Presentato un esposto alla Procura di Nola in merito alle sospensioni idriche avvenute senza preavviso.
L’estate del 2011 viene ricordata a Somma Vesuviana come l’estate delle barricate contro i disservizi idrici e le sospensioni d’acqua prolungate, tanto da meritare intere pagine di quotidiani locali online e cartacei. L’allora sindaco Allocca fu contestato più volte e più volte si susseguirono incontri tra i vertici della Gori, la Regione Campania e l’Ente Comunale per tentare di risolvere l’annosa questione. Dopo circa un mese di forti proteste , dopo le barricate in particolare nel Parco del Sole in via San Sossio e dopo che due persone rimasero in catene per una notte intera in piazza Vittorio Emanuele III, l’acqua arrivò “miracolosamente” anche fino agli ultimi piani dei grandi condomini e nelle zone periferiche.

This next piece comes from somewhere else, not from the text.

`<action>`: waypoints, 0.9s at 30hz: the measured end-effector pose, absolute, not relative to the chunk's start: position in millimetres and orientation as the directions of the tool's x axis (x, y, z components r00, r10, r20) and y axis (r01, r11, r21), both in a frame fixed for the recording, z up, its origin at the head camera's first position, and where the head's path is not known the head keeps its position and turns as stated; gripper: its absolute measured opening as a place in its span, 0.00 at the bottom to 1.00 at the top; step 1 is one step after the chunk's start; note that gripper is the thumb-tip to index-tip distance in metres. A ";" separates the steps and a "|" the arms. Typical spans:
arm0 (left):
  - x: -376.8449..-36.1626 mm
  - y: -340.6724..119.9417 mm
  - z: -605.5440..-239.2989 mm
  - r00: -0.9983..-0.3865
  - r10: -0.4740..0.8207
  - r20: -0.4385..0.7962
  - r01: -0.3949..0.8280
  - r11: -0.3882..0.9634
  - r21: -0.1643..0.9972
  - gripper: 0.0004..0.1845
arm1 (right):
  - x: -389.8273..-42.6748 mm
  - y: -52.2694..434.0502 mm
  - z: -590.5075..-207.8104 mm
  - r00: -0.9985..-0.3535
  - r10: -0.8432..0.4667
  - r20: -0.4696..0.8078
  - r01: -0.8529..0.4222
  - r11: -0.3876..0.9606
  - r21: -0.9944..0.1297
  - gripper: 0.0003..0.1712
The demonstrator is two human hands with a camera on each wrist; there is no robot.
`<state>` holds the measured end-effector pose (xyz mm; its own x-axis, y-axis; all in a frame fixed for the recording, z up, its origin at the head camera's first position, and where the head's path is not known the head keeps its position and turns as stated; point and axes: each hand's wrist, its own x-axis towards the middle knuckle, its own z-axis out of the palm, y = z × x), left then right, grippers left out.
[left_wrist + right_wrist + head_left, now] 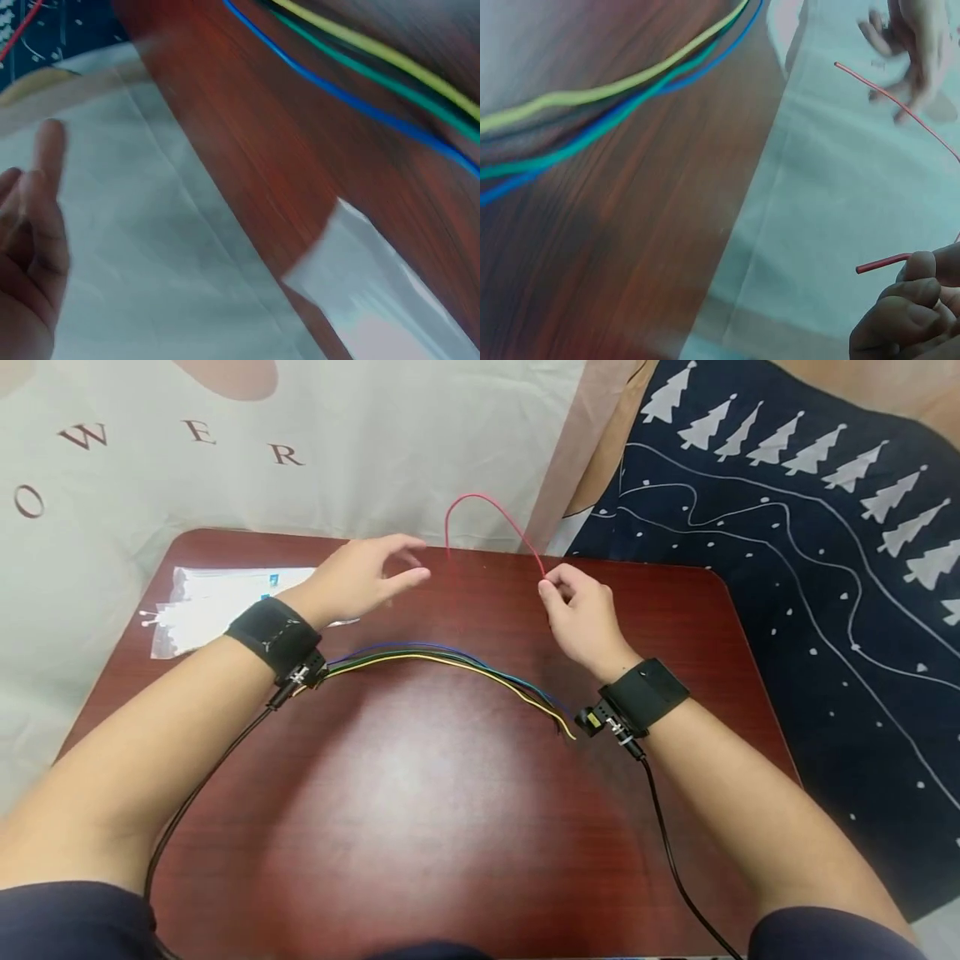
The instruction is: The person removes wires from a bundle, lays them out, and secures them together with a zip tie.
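Between thumb and fingertips, my right hand (588, 614) pinches a red wire (477, 495) close to one end. The wire arches up and leftward over the back of the table, its far end hanging free. A short stub of it sticks out past the fingertips (921, 265) in the right wrist view. My left hand (367, 575) hovers left of the wire's free end, thumb and fingers spread with nothing between them. Nearer me, a loose bundle of yellow (450, 661), green and blue (337, 91) wires lies curved across the table, with a dark one among them.
Clear plastic bags (197, 618) with white contents lie at the table's (397, 827) back left, partly behind the left forearm. A pale cloth (390, 460) hangs behind the table. Dark tree-patterned fabric (825, 610) is on the right. Black cables (667, 843) run from both wrist cameras.
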<state>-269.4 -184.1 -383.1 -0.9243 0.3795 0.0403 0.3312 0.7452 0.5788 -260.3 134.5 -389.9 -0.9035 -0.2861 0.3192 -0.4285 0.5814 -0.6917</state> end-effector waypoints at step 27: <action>-251.2 -218.2 -403.7 -0.781 0.574 0.248 0.615 0.777 0.138 0.13 | -265.4 173.0 -396.3 -0.763 -0.615 0.199 -0.646 0.718 -0.258 0.11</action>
<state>-251.2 -218.2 -403.7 -0.7806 0.5736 0.2481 0.6146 0.7767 0.1382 -265.4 173.0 -396.3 -0.7631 -0.6148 0.1990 -0.6460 0.7182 -0.2584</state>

Però, pare che quell’estate da incubo abbia insegnato poco o nulla. Nel corso di questi anno, infatti, i disservizi idrici in alcune zone del vasto territorio sommese non sono mai mancati, così come non sono stati rari dibattiti pubblici e iniziative nelle quali è stato posto in evidenza che il problema non dipende dall’ammodernamento delle infrastrutture, o dal potenziamento degli impianti, ma è di carattere politico. Molto attivo, su questo versante, il M5S e in particolare il gruppo politico “La città Cambia”, secondo il quale l’unica via d‘uscita è quella di “cacciare” la Gori da Somma Vesuviana in nome del referendum che sancisce il diritto all’acqua pubblica.
Ad alimentare il fuoco della polemica sull’acqua sono le recenti sospensioni idriche, subite da centinaia di cittadini senza alcun preavviso. Da qui l’iniziativa di un incontro pubblico a Piazza Europa, organizzato nel pomeriggio di domenica scorsa, per avviare iniziative che, nel breve periodo, scongiurino il rischio dei rubinetti a secco proprio nel corso di queste settimane che saranno arroventate dal caldo africano, con temperature che toccheranno anche i 37 gradi.
A quell’incontro hanno partecipato pochi cittadini, oltre agli attivisti e al movimento cinque stelle. L’amministrazione era rappresentata dal sindaco in persona che, preso atto delle forti proteste dei cittadini per la sospensione idrica del 27 giugno scorso senza alcun preavviso da parte della Gori, ha presentato un esposto alla Procura della Repubblica di Nola.